If the lifestyle factors don't explain what you're experiencing, it's worth getting hormone levels checked. Cleveland Clinic notes that testosterone replacement is a recognized treatment for low libido in men, and is increasingly used off-label for women as well. For women who haven't yet reached menopause, there are two FDA-approved non-hormonal medications (flibanserin and bremelanotide) specifically for hypoactive sexual desire disorder. These are not last resorts — they're legitimate options for people whose desire has meaningfully dropped and isn't responding to behavioral changes.
The honest answer is that the evidence for most commercial libido supplements is weak. Some ingredients like zinc, vitamin D, and omega-3 fatty acids have research linking them to testosterone support, but there's a meaningful difference between "supports the conditions for healthy testosterone" and "will increase your sex drive." Maca, ashwagandha, and other herbs marketed as aphrodisiacs have mixed or limited evidence. None of them will override an unaddressed hormonal imbalance, chronic stress, or medication side effect.

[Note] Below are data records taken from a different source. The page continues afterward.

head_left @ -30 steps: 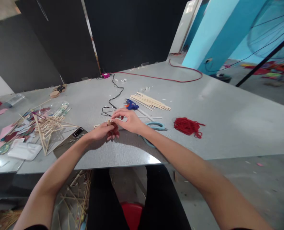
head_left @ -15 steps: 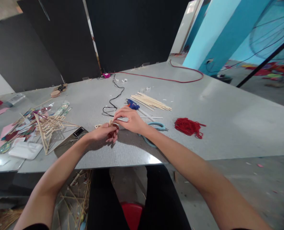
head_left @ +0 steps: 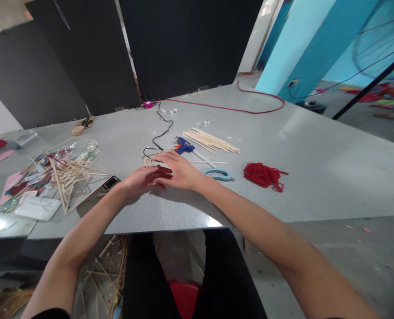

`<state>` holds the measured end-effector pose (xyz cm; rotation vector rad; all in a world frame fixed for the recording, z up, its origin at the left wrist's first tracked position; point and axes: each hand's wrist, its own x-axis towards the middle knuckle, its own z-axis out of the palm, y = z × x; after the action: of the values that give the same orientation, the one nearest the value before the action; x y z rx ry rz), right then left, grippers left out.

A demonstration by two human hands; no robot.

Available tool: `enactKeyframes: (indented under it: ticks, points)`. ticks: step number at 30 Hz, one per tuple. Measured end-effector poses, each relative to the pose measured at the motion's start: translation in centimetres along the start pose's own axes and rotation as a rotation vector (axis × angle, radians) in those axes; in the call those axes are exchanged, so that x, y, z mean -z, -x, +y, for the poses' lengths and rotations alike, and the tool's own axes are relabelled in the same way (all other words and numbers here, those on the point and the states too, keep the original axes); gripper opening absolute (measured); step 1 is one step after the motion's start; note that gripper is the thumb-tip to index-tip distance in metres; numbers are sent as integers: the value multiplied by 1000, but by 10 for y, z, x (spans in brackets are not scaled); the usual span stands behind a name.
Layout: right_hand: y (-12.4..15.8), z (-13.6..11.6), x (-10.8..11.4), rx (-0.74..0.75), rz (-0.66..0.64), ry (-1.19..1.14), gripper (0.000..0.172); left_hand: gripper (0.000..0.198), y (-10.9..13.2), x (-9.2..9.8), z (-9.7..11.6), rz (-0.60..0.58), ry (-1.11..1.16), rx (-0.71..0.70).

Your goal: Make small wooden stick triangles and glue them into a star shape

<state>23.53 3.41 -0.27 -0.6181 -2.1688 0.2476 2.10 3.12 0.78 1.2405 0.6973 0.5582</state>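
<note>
My left hand [head_left: 142, 179] is closed around short pale wooden sticks [head_left: 148, 163], whose ends poke up above its fingers. My right hand [head_left: 179, 170] curves over from the right, its fingertips at the same sticks and its thumb lower down by the left fingers. The overlapping hands hide most of what lies between them. Just beyond, a blue glue gun [head_left: 184, 145] rests on the table with a white glue stick [head_left: 203, 158] at its rear. Light-blue-handled scissors [head_left: 219, 175] lie beside my right wrist, partly covered by the forearm.
Loose wooden sticks [head_left: 212, 141] lie behind the glue gun. Red yarn [head_left: 263, 175] is heaped to the right. At left are a stick framework [head_left: 67, 175], scraps, a white case [head_left: 37, 208] and a dark box-like object [head_left: 112, 182]. A black cord [head_left: 160, 137] crosses the table [head_left: 316, 177].
My right hand has dropped from a pinch at the stick tops and now wraps nearer my left hand. The left hand has turned and shifted slightly left, and the sticks have shifted left too.
</note>
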Motion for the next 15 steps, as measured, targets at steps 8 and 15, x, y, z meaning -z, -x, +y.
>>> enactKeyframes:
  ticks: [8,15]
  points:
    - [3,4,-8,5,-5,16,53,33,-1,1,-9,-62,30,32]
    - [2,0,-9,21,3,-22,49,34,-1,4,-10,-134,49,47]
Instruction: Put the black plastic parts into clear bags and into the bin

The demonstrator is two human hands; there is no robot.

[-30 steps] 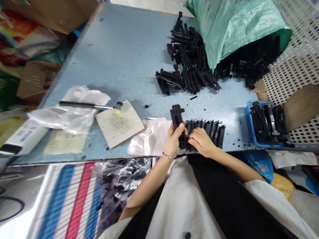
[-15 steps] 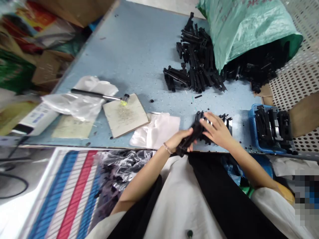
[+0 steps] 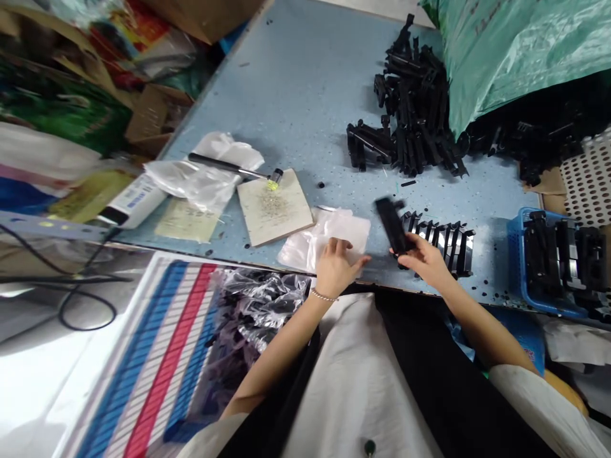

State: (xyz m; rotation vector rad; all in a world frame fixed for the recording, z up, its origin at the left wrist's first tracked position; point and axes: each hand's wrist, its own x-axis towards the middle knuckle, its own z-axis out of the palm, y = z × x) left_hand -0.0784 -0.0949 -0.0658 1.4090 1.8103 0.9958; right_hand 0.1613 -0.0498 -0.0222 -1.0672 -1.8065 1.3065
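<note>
1. Right hand [image 3: 424,257]: grip pressed together, thumb and fingers pinching the lower end of a matte black moulded plastic bar [image 3: 392,224]. Bar tilted toward the upper left and blurred, so fine detail cannot be read.
2. Bar position: held above the pale blue speckled desk [image 3: 296,83], right of frame centre, just left of a row of black ribbed plastic parts [image 3: 439,248].
3. Recommended handling: firm pinch at one end, bar kept clear of the neighbouring ribs.
4. Left hand [image 3: 337,267]: fingers spread, nothing held, palm down at the lower edge of a translucent white plastic sheet [image 3: 329,238]. Silver chain bracelet [image 3: 323,295] on the wrist.
5. Upper right of frame: loose heap of black plastic parts [image 3: 410,121] beside a green woven sack [image 3: 520,51].
6. Right edge of frame: blue plastic basket [image 3: 518,267] loaded with black parts.
7. Left of centre: steel-shafted mallet with a yellow-marked head [image 3: 229,165], its head over a square beige board [image 3: 274,210].
</note>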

Mismatched libido is one of the most common relationship challenges couples bring to therapy. A few things that tend to actually help: scheduling sex (which sounds unromantic but removes the anxiety of waiting to spontaneously feel desire), extending foreplay significantly beyond what feels necessary, and introducing novelty through shared exploration. Research consistently shows that desire responds to anticipation and variety. Our couples vibrators are one practical tool for the novelty piece — they add a shared physical experience that tends to generate genuine interest rather than just mechanical engagement.
Low sex drive is rarely one thing. It's usually a combination of stress, hormones, physical factors, and relationship context, stacked on top of each other until the total weight is too much. Work backward from what's changed. Look at sleep, stress, medication, comfort during sex, and emotional connection with a partner. If none of those explain it, get your hormone levels checked. And in the meantime, removing friction from the physical experience — with lube, with toys, with more time for foreplay — is one of the most direct interventions available.